I think the best way to determine which horse is the leader of
each division is by taking a page from Churchill Downs’ book and creating a
First thing’s first, award points based on the grade of each
race. For instance a grade one is worth 100 points total. 50 to the winner, 35
to the place, and 15 to the show. A grade two be worth a maximum of 50 points,
25 to the winner, 15 to the place, and 10 to the show. A grade three to be
designated 25 points, with 13 to the winner, 7 to the place, and 5 to the show.
This rule should go for each start made by any horse within its own division.
Now you ask, what about those horses that go over and beyond?
What about a filly taking on males or a 3 year old taking on their elders, or
horses trying a new surface….Bonus points. Bonus points should be awarded to
any horse who takes a swing at something greater than their own division, and
run top three. Say that a filly decided to run in the Derby, she should get 20
points extra. What if she tried her elders? I say 10 points extra, unless she
were to test elder males and then she gets 25. Any horse going from the main
track to dirt, should also get 10 extra points.
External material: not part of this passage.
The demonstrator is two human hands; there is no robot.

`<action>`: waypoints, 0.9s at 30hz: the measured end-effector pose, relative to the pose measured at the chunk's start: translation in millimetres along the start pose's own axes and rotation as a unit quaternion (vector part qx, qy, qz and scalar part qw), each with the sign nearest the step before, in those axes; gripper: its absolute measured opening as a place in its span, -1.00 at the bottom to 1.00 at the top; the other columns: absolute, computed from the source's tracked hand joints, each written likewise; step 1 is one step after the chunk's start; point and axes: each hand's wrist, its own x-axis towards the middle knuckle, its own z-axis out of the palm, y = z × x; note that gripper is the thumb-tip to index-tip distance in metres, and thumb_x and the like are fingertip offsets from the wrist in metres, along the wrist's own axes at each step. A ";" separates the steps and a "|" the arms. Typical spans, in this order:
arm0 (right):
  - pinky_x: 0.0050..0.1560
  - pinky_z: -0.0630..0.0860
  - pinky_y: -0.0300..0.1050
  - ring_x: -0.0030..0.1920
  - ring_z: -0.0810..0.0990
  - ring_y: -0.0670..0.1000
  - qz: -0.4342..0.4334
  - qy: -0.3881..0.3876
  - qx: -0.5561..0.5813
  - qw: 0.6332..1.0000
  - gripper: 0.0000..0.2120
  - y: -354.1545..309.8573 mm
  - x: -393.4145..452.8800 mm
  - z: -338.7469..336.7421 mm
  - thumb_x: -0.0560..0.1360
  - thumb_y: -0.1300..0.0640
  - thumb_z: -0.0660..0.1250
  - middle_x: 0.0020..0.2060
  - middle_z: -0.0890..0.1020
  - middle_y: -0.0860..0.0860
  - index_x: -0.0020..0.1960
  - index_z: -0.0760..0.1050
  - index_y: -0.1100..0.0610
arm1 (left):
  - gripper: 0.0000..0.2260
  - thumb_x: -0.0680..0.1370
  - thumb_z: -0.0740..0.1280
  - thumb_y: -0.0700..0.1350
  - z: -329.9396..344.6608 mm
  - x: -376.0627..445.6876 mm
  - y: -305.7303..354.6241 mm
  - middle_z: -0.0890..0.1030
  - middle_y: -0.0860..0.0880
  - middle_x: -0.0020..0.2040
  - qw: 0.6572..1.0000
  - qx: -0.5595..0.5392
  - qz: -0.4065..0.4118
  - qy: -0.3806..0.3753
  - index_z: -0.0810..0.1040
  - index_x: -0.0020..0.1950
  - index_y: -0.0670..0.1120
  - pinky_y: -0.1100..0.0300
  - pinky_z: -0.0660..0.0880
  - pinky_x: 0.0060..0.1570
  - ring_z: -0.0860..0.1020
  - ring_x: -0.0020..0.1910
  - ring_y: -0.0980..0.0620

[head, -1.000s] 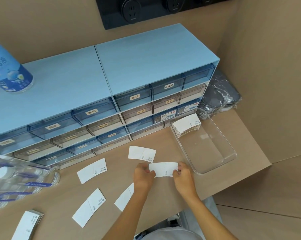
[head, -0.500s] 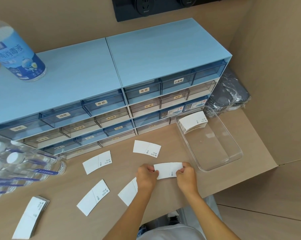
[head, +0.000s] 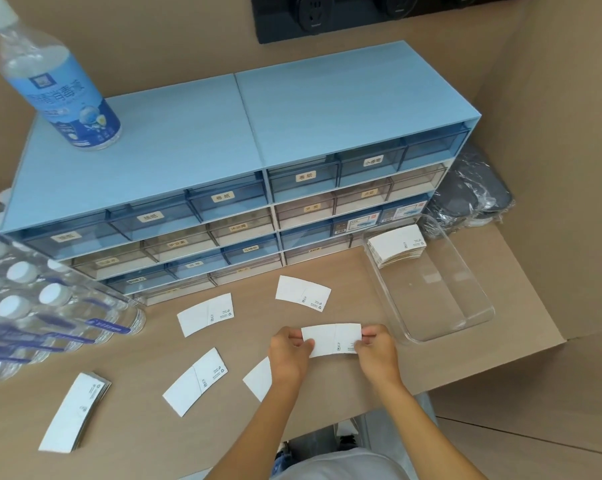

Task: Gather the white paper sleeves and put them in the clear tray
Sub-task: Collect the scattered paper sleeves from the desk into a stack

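Both hands, left hand (head: 287,353) and right hand (head: 379,351), each pinch an end of one white paper sleeve (head: 332,339), seemingly just above the worktop (head: 147,431), near the clear tray (head: 479,318).

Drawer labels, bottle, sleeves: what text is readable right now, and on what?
Nothing reads for certain.
Drawer labels on the blue cabinet: Chinese characters, too blurred to read.
Bottle on the cabinet: large white Chinese characters, too distorted to quote.
Paper sleeve held by left hand and right hand: tiny print and icons, illegible.
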 end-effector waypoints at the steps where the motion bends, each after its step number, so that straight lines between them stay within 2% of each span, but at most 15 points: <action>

Now you say, well, all grade ones aren’t created equal. You
are correct, so we assign those that are already considered more prestigious,
more points. The Triple Crown is a biggie, the Preakness and Belmont get 120
points, while the Derby is 130. The Travers should also be given 120. Points
will be broken down by 60 to the winner, 40 to the place, and 20 to the show.
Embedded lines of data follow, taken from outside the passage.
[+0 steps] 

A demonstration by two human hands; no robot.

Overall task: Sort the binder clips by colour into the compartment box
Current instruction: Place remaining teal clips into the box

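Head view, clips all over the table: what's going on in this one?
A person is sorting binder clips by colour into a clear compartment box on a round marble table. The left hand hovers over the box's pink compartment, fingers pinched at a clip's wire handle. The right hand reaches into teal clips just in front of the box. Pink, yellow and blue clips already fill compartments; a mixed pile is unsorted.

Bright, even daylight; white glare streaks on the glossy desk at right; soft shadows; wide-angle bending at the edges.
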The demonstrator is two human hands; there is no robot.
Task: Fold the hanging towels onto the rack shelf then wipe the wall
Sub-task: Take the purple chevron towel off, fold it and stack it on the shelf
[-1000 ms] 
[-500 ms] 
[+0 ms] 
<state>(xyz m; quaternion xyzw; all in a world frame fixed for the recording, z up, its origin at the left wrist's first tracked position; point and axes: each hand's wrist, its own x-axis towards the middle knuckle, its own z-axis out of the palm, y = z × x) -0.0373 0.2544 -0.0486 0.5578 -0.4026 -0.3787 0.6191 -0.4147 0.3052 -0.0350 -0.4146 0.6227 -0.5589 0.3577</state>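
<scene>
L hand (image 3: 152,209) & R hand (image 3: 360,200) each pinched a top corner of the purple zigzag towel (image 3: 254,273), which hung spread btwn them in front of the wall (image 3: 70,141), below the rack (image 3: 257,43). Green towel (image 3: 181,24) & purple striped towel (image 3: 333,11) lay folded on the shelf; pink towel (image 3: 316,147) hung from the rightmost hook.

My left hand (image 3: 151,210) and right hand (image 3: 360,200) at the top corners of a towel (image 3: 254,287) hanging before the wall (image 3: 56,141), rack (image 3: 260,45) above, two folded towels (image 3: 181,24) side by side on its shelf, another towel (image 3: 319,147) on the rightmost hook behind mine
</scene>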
The Kentucky Derby would give 70 to the winner, 40 to the place, and 20 to the show. The
Kentucky Oaks would also receive 130, and the “Filly Triple Crown” of the Mother Goose,
CCAO, and Alabama would give 120. The Met Mile, the Big Cap, the JCGC, would
also get 120, with 50 extra to any horse who could sweep either coasts big
three. The same would go to any three year old cold or filly who could perform
the hat trick in their division. The one set of races that would be weighted
above all would be the Breeders Cup Championship Series, with each race being
150, giving 80 to the winner, 50 to the place, and 20 to the show.
Now that we have some set rules, let us test this out on a
division…say the glamour division and its “Big Three.” Orb is considered by
many, to be the leader. Based on this system, he has a total of 185 points.
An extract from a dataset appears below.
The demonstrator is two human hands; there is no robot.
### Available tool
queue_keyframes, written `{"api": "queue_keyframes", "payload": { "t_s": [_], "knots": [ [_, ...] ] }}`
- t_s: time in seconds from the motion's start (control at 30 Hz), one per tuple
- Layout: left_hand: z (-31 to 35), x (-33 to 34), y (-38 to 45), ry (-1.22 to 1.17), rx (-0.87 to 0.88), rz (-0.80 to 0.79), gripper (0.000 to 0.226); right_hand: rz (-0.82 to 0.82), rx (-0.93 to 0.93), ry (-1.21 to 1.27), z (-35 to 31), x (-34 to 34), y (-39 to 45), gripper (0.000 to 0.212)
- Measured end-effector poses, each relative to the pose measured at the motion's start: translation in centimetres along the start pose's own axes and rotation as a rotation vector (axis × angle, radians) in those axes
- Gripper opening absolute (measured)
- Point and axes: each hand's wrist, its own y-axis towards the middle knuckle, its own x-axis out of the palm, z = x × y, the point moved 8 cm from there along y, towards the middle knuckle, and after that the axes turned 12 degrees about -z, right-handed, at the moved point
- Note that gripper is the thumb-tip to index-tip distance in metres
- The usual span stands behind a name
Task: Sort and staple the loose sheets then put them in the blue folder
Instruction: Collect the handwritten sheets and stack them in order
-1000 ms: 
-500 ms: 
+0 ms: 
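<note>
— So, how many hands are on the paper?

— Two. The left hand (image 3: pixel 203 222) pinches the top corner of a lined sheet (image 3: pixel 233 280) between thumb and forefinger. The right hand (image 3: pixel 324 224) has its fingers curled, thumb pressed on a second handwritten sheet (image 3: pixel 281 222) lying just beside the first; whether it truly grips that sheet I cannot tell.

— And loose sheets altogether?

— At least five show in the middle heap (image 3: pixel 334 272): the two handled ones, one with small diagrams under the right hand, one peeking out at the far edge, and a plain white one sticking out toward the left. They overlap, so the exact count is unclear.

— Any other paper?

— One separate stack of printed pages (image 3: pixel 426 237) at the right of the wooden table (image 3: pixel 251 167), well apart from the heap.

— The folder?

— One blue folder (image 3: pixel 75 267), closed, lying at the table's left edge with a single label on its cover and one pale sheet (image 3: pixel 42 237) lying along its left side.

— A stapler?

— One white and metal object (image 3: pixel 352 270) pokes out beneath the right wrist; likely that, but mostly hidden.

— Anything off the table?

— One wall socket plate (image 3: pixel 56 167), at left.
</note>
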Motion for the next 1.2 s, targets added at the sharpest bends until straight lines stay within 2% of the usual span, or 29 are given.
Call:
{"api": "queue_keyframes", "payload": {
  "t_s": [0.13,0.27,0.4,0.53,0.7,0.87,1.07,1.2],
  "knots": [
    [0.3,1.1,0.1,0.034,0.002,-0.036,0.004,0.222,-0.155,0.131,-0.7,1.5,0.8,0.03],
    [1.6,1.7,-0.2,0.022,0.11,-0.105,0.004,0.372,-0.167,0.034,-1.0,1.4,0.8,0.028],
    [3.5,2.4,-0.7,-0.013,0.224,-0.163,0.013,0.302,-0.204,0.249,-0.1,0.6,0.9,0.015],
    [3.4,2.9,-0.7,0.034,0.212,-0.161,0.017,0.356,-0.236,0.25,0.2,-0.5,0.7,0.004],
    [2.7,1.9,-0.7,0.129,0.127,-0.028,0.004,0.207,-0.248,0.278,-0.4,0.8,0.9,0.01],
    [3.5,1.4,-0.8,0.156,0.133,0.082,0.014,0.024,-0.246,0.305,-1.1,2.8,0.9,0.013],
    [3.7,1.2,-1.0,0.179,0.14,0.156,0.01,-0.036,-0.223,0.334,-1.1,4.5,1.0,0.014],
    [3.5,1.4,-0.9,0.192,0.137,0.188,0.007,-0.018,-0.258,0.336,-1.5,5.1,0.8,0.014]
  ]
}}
Palace Malice would have 130 and Will Take Charge would have 125. As of now
this system has Orb in a very clear lead, and deservedly so, his body of work
is easily superior to Palace Malice or Will Take Charge.
Right now, it looks as though Will Take Charge’s only shot
to jump up in the division is an outright non placing by Orb and Palace Malice
in the Jockey Club Gold Cup and Classic, followed by a big performance in the
Classic, from him. If Orb is his consistent self, and say, runs second in the
Gold Cup and third in the Classic, he would end up with 265, meaning Palace
Malice would need to win both the Gold Cup and the Classic to steal the
As you can see, the system is complex, but it gives every
horse a chance to shine in their division, and rewards a good body of work,
over a flash of brilliance, or simply taking the easy road out. If the
connections of a horse want the hardware they will have to go where the points
are, and if they want the ultimate honor
they will have to step outside of the box
to get it.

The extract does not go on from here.